## [Assigned task]
Using the listing below, set down exactly the lines starting at the line that contains "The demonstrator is" and ending at the line that contains "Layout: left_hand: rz", both included, and no others.

## [Dataset section]
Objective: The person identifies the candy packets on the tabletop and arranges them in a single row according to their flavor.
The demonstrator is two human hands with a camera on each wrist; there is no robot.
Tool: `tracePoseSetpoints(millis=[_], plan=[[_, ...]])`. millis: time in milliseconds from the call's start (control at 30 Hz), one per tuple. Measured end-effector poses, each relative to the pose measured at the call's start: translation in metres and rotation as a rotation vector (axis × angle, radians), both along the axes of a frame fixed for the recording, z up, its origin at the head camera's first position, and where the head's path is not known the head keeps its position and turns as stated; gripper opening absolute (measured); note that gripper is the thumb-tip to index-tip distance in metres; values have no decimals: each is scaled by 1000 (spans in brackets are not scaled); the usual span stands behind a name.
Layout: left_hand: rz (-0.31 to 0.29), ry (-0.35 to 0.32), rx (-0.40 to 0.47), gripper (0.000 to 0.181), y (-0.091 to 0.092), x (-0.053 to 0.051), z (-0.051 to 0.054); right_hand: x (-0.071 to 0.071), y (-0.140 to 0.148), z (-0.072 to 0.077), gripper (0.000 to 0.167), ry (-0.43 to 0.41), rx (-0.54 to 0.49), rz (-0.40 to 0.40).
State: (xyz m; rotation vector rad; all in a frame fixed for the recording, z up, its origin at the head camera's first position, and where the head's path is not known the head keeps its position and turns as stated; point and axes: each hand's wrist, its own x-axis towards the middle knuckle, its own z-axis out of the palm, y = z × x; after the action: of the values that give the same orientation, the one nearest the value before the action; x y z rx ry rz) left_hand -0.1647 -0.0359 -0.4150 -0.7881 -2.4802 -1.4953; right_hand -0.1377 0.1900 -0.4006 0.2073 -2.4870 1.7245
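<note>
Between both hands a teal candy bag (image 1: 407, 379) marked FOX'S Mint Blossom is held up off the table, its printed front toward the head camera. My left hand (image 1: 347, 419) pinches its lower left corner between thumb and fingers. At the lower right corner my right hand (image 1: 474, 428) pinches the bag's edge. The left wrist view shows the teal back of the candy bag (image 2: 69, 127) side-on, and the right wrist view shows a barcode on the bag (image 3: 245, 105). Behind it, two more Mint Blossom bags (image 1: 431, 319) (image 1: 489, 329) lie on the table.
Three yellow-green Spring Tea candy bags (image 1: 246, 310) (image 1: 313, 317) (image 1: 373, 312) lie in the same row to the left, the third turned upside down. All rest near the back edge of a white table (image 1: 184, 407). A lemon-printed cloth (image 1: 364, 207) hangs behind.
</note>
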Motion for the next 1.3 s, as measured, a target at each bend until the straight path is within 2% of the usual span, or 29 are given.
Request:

## [Answer to this problem]
The demonstrator is two human hands with a camera on each wrist; there is no robot.
Tool: `tracePoseSetpoints(millis=[_], plan=[[_, ...]])`. millis: time in milliseconds from the call's start (control at 30 Hz), one per tuple. Measured end-effector poses, each relative to the pose measured at the call's start: translation in metres and rotation as a rotation vector (axis × angle, radians), both along the axes of a frame fixed for the recording, z up, its origin at the head camera's first position, and where the head's path is not known the head keeps its position and turns as stated; gripper opening absolute (measured); note that gripper is the thumb-tip to index-tip distance in metres; values have no decimals: each is scaled by 1000 (spans in brackets are not scaled); the usual span stands behind a name.
Layout: left_hand: rz (-0.31 to 0.29), ry (-0.35 to 0.32), rx (-0.40 to 0.47), gripper (0.000 to 0.181), y (-0.091 to 0.092), x (-0.053 to 0.051), z (-0.051 to 0.054); right_hand: x (-0.071 to 0.071), y (-0.140 to 0.148), z (-0.072 to 0.077), gripper (0.000 to 0.167), ry (-0.43 to 0.41), rx (-0.54 to 0.49), rz (-0.40 to 0.40).

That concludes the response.